**TASK**
Print, exactly as they appear in the listing below, the lines from the line with "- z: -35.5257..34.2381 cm" to the line with "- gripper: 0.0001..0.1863", with both end lines kept.

**GIVEN DATA**

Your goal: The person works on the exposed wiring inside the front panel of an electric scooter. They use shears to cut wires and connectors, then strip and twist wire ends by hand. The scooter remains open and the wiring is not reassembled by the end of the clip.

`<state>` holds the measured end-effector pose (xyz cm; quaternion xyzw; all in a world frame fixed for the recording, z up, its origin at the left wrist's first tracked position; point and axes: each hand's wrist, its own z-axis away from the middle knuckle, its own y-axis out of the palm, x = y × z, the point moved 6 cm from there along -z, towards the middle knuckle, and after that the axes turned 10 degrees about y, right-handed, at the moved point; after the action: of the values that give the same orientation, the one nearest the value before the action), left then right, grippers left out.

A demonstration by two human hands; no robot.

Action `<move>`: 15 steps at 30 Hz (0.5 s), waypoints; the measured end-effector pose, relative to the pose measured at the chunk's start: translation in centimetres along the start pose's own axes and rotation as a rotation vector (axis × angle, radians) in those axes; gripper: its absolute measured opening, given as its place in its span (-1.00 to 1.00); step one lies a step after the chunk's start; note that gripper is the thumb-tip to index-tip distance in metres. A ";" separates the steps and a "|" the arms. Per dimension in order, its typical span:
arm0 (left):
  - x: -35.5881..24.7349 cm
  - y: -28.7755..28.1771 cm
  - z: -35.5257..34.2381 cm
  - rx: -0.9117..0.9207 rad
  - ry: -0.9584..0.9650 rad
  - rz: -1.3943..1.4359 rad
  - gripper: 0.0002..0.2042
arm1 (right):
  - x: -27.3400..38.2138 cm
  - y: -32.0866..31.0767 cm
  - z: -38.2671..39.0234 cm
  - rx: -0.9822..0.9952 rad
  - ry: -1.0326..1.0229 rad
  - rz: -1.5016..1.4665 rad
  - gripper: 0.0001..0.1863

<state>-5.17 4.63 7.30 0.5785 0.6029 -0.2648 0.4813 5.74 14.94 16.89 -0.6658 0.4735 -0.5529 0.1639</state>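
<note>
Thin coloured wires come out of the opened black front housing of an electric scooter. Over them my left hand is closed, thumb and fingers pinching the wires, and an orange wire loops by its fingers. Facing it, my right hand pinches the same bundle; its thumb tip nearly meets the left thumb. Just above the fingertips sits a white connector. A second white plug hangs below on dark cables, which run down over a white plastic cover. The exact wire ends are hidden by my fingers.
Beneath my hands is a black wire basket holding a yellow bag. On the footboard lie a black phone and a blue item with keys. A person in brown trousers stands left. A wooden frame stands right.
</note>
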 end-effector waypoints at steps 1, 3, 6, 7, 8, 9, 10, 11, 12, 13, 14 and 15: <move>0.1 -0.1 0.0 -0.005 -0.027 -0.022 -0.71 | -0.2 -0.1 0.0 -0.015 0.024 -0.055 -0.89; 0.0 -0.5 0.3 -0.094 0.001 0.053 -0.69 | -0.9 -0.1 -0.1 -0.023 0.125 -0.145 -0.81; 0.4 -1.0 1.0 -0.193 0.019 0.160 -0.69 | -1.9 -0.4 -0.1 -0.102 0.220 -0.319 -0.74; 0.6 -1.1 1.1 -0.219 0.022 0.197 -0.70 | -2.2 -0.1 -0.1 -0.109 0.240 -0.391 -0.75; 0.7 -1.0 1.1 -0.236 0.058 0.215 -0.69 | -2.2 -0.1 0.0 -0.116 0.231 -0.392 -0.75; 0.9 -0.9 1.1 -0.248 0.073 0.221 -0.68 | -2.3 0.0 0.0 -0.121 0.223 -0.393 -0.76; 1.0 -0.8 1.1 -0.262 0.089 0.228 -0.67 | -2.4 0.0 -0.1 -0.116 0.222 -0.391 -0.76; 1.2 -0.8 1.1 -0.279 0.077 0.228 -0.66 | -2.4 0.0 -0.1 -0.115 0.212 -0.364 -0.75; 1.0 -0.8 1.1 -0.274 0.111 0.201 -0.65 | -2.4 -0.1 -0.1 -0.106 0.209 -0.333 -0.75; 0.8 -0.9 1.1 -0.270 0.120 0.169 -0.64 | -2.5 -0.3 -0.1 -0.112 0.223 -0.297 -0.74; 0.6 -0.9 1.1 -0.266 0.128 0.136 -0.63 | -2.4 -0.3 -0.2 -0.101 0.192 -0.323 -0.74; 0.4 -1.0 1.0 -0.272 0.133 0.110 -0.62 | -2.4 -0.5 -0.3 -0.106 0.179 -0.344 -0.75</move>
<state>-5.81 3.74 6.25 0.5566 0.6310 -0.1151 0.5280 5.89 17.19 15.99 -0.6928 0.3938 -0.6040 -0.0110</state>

**EXERCISE RESPONSE**
  - z: -35.5257..34.2381 cm
  - rx: -0.9117..0.9207 rad
  - ry: -0.9584..0.9650 rad
  - rz: -1.3943..1.4359 rad
  - gripper: 0.0002..0.2042
arm1 (right):
  - x: -27.3400..38.2138 cm
  - y: -32.0866..31.0767 cm
  - z: -38.2671..39.0234 cm
  - rx: -0.9822..0.9952 rad
  - ry: -1.0326..1.0229 rad
  - rz: -1.5016..1.4665 rad
  - gripper: 0.0001..0.1863

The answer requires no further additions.